I say this based on the fact that I am in the same boat as the OP, and I have been trialling ways of using technology to lose weight. My past failures were in using one of the apps you mention, "MyFitnessPal", but I don't think it was specifically the app. As mentioned above, any generic formula used to determine fitness is generic and can't understand anything specific about your personal metabolism.

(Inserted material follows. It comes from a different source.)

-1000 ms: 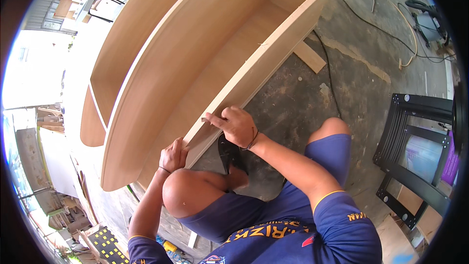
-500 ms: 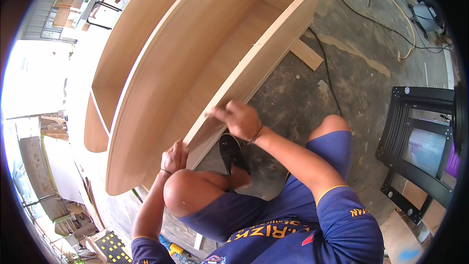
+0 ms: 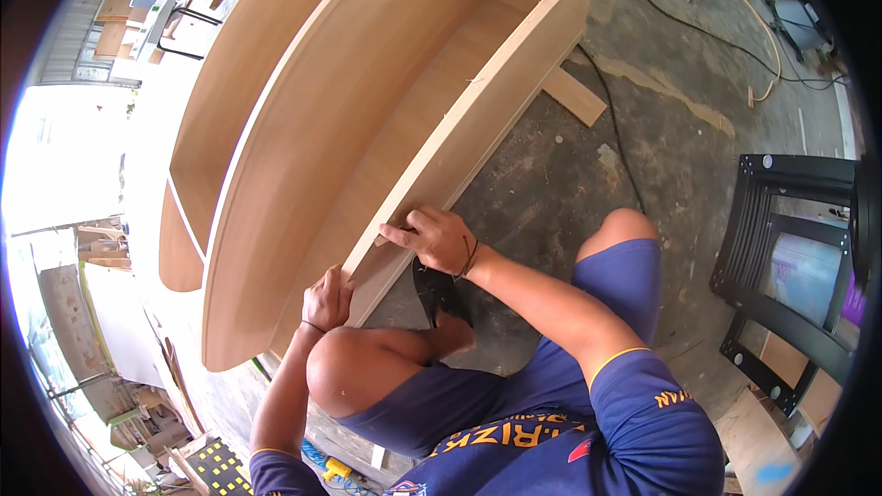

I am now using "Lose It!", and it functions very similarly to "MyFitnessPal", so this isn't really an app comparison. The things that I have found of extra benefit have been:

  1. Pairing KJ intake with an exercise goal in KJs. Since I have apps to help me with this and I can pair them, I can track inbound and outbound KJs together rather than just focus on food.
  2. Setting goals I can realistically hit without it being too much of a shock to the system. I don't want to feel hungry or tempted by things, so this time I have been trying to balance my macro-nutrients against each other rather than the simplistic mechanism of culling one thing entirely.
  3. Having other people to do this with / compare notes with. Even though I am not really in for having gym buddies, it has been helpful to have help in talking over whether I should adjust my diet and exercise with people who have or are going through the process of doing it properly.

Overall, my advice is to echo DeeV and pick the app you find easiest to use. Keep using it to measure things regardless of which diet / exercise plan you use so that you can keep a track of your progress. But I will say that my job is also in data, so maybe this is purely my bias!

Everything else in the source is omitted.